Exercise objective:
Word for word, return the lines from the top of the listing to the line containing "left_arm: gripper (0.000", both ends included, and no others.

Data below:

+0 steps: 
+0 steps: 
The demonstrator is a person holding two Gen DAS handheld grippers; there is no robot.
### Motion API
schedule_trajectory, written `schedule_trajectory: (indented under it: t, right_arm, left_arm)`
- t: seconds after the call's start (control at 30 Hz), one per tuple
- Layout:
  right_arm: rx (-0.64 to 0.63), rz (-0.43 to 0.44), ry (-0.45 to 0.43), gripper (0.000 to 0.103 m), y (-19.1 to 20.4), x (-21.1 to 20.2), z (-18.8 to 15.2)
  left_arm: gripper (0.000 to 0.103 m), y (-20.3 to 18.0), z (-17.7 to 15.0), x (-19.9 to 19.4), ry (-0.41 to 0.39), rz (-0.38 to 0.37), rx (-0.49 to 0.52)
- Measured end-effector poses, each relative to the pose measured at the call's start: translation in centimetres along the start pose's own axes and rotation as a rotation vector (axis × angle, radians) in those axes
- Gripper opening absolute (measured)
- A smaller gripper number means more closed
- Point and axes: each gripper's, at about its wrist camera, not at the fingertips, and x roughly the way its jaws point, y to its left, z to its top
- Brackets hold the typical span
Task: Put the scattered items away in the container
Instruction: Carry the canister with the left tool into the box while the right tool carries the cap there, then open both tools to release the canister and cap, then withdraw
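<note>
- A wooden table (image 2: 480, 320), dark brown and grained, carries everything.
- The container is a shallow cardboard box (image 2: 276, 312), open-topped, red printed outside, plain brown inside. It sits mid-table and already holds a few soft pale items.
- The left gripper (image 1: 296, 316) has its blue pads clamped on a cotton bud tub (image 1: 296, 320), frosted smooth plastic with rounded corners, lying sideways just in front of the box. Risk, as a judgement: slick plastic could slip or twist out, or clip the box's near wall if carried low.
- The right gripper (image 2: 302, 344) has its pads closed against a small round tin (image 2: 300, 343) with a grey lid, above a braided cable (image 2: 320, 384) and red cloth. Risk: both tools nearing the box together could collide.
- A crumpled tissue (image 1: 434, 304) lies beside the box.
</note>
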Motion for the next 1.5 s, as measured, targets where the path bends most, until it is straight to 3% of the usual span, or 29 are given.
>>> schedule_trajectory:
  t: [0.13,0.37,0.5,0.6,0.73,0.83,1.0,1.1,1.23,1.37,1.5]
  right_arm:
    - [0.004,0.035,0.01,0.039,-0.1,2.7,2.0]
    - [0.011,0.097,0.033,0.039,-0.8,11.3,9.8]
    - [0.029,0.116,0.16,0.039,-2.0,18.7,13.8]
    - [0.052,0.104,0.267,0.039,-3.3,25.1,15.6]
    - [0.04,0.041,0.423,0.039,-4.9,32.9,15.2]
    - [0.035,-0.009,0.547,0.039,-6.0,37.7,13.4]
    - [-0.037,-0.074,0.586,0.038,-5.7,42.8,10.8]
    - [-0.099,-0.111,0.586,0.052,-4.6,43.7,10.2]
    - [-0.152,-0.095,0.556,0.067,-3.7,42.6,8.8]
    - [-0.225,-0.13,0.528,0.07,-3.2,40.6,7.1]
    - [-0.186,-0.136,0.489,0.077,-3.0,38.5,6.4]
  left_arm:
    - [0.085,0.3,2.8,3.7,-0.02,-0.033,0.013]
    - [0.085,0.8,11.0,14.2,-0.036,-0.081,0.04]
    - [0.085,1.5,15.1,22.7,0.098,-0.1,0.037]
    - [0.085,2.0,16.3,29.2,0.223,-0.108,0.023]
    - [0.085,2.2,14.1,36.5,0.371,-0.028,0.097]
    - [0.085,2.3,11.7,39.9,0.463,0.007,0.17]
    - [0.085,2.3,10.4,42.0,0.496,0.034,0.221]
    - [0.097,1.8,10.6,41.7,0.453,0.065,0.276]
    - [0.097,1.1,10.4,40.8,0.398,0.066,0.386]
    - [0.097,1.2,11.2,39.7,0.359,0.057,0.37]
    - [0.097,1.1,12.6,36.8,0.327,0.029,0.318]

Task solution:
+0 steps: 
+0 steps: 
The demonstrator is a person holding two Gen DAS handheld grippers; there is no robot.
### Motion API
schedule_trajectory, written `schedule_trajectory: (indented under it: t, right_arm, left_arm)`
- t: seconds after the call's start (control at 30 Hz), one per tuple
- Layout:
  right_arm: rx (-0.64 to 0.63), rz (-0.43 to 0.44), ry (-0.45 to 0.43), gripper (0.000 to 0.103 m), y (-19.1 to 20.4), x (-21.1 to 20.2), z (-18.8 to 15.2)
  left_arm: gripper (0.000 to 0.103 m), y (-20.3 to 18.0), z (-17.7 to 15.0), x (-19.9 to 19.4), ry (-0.41 to 0.39), rz (-0.38 to 0.37), rx (-0.49 to 0.52)

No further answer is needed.